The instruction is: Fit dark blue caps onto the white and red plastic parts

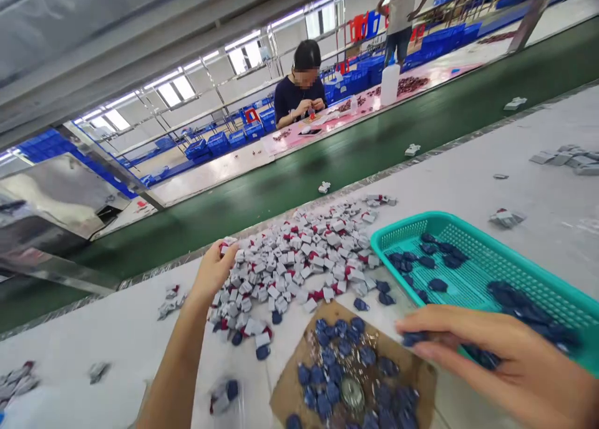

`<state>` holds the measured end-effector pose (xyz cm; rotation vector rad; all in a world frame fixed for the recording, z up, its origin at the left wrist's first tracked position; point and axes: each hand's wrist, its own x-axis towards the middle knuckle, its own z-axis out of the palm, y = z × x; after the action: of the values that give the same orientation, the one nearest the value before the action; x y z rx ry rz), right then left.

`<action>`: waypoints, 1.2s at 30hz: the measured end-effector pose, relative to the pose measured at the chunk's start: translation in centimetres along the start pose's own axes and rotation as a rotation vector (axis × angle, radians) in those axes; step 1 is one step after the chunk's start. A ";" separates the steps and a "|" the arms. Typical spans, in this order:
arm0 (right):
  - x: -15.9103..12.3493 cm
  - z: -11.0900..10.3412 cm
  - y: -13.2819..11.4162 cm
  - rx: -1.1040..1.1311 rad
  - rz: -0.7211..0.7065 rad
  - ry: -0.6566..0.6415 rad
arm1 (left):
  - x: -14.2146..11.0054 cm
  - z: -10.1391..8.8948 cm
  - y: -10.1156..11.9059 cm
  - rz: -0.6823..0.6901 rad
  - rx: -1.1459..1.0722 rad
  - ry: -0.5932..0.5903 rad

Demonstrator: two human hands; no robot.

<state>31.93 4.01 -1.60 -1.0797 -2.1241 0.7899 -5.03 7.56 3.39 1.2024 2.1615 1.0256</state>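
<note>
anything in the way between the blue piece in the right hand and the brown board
Nothing visible. The right hand pinches the dark blue piece near the right corner of the brown board, with nothing seen between. The board itself, though, carries other blue pieces and a round disc.

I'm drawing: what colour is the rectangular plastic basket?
The plastic basket is teal; see head view.

the pieces (323,406) are navy, the blocks (281,305) grey and red, the basket (477,280) teal.
</note>
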 end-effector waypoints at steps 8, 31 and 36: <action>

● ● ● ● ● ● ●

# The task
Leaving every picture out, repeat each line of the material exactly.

# Solution to this exercise
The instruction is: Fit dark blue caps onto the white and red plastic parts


`<state>` holds the measured end-effector pose (xyz cm; rotation vector rad; all in a world frame fixed for the recording, z up, its origin at the left wrist's first tracked position; point and axes: each hand's wrist, its own x-axis towards the middle knuckle, its own z-axis out of the palm, y = z × x; after the action: of the values that give the same orientation, the one nearest the value before the action; x y z rx ry rz), right then left.

`<action>`: waypoints, 1.2s at 30hz: the measured end-effector pose, relative to the pose measured at the chunk's start: translation in centimetres along the start pose's own axes and rotation as a rotation vector (axis × angle, radians) in those axes; step 1 is one step after the chunk's start. A ";" separates the steps and a "|" the arms. Typical spans, in this order:
arm0 (right):
  - x: -15.9103..12.3493 cm
  - z: -11.0900..10.3412 cm
  - y: -13.2819..11.4162 cm
  - rx: -1.1040..1.1311 rad
  - rz: -0.7211..0.7065 rad
  - ry: -0.6566..0.6415 rad
arm1 (left):
  - x: -14.2146..11.0054 cm
  - z: -10.1391..8.8948 cm
  - y: -10.1156..11.9059 cm
  - rz: -0.6823..0.6901 rad
  - rx: -1.1459..1.0722 rad
  - ry: -0.5932..0.5903 rad

Demonstrator: two human hands; no robot.

<state>31.93 4.01 -1.60 -1.0797 -2.1241 0.7899 -5.03 7.56 3.39 1.2024 2.1615 1.0256</state>
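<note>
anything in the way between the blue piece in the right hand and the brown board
Nothing visible. The right hand pinches the dark blue piece near the right corner of the brown board, with nothing seen between. The board itself, though, carries other blue pieces and a round disc.

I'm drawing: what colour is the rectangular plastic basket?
The plastic basket is teal; see head view.

the pieces (323,406) are navy, the blocks (281,305) grey and red, the basket (477,280) teal.
</note>
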 end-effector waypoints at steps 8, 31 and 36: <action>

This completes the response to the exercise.